I agree that we should follow up and address this. I'll open a PR with an
update for docs and we can explore other options as well.

I think that the main issue here is how tables are loaded when not using a
catalog. When using a catalog, tables are cached so that writes update the
in-memory reference in the session.
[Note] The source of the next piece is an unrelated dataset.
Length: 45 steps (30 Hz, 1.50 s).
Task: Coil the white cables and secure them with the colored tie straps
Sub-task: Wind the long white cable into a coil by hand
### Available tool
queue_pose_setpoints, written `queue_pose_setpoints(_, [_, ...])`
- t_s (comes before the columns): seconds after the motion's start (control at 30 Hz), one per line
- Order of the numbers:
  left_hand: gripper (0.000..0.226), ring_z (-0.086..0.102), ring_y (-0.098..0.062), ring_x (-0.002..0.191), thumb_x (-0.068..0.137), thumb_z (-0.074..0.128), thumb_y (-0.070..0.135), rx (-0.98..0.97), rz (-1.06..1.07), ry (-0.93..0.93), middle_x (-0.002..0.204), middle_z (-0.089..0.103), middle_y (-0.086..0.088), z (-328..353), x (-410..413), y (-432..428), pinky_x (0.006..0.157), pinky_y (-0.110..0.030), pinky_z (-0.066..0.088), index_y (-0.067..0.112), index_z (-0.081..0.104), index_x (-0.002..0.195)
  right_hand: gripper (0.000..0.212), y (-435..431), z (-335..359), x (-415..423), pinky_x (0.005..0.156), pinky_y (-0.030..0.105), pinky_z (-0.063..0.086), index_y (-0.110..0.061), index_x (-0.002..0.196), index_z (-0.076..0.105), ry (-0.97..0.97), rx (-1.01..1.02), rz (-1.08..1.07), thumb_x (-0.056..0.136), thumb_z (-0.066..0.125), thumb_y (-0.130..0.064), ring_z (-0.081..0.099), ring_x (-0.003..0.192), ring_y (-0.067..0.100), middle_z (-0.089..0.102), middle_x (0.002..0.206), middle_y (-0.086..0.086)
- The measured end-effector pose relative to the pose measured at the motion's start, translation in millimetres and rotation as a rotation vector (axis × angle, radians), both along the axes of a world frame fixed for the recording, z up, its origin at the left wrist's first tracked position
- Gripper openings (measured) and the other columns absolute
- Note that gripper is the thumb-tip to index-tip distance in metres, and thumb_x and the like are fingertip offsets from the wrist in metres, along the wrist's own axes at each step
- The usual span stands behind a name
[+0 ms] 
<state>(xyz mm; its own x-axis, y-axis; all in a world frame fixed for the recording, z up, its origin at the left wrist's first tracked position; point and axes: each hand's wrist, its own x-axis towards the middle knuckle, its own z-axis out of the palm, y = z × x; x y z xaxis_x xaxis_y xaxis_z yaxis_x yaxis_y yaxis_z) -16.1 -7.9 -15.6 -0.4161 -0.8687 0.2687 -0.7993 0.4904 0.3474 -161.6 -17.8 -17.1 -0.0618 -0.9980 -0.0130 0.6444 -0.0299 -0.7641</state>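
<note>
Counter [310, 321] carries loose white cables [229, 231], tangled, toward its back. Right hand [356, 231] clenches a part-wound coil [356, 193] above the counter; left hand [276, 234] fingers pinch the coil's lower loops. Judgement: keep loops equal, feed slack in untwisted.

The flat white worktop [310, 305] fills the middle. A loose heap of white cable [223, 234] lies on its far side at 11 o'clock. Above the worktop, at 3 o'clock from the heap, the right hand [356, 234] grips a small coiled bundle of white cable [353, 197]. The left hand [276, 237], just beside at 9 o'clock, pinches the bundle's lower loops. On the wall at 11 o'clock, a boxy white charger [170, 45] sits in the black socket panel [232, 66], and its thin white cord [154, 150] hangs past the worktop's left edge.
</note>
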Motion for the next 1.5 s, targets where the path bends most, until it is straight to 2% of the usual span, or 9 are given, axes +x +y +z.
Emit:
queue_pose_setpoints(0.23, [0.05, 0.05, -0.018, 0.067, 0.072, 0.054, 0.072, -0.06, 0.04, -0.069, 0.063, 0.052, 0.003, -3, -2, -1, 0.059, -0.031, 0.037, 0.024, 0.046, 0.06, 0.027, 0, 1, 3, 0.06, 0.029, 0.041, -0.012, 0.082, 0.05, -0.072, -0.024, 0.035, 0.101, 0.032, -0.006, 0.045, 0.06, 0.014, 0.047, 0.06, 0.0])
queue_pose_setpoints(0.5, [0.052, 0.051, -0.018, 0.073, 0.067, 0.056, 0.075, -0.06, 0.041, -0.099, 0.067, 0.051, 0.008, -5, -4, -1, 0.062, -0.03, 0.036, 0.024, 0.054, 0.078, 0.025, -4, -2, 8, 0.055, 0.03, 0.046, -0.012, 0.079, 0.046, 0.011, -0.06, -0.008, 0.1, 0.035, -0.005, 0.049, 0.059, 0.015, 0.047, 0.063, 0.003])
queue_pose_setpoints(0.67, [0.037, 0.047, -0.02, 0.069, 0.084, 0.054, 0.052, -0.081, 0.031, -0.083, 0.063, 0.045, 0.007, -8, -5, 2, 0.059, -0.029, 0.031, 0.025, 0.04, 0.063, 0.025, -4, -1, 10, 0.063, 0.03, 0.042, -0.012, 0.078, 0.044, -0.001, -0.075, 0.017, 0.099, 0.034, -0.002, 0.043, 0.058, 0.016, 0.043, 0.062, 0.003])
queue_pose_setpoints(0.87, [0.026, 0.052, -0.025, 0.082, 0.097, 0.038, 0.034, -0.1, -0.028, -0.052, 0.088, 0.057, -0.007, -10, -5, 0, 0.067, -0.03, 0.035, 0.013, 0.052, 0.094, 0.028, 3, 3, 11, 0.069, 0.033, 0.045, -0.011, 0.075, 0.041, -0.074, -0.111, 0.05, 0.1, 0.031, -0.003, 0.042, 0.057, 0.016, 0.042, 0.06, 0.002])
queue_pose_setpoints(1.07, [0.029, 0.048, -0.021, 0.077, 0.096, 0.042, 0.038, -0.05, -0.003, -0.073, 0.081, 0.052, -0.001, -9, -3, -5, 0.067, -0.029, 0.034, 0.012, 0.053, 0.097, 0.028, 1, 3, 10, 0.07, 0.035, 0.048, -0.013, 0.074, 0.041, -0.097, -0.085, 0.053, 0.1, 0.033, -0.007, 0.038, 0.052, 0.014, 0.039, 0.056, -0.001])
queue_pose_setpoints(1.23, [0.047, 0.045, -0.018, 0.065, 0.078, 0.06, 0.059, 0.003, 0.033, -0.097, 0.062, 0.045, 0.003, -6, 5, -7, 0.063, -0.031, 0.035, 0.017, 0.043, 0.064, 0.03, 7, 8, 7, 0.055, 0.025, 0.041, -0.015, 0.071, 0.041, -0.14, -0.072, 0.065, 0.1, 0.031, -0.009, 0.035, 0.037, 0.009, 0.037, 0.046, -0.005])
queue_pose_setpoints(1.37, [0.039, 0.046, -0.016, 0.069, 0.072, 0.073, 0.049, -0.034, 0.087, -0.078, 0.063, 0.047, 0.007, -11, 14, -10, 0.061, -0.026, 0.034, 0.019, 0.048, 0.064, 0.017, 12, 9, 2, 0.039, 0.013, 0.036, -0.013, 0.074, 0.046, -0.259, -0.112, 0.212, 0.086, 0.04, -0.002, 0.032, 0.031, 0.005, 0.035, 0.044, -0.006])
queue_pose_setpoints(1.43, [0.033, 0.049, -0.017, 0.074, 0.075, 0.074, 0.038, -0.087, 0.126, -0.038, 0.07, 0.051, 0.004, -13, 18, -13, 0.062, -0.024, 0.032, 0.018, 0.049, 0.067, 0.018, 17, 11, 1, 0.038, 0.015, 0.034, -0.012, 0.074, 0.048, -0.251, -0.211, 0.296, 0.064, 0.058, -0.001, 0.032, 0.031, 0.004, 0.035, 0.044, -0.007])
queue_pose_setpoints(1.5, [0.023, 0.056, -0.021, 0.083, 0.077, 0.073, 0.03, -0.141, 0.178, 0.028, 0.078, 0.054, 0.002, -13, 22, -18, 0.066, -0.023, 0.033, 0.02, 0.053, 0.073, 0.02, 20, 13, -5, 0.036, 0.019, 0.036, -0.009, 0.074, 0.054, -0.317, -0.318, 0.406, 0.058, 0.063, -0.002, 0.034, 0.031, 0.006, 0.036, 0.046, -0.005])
The bad behavior happens when keeping
an independent reference to a non-catalog table that won't get updated (as
in Dongjoon's reported case) or when writing with an independent reference
and reading using a catalog table -- in which case `REFRESH TABLE` solves
the problem.

Our [docs for Spark 3](
https://github.com/apache/iceberg/blob/master/site/docs/spark.md#querying-with-dataframes)
recommend the catalog-based methods when using the DataFrame reader and
writers, which avoids this. But people may still be using `load` and `save`
since those were the only available options in Spark 2.4, so if we can
convert those to use catalogs that would be ideal.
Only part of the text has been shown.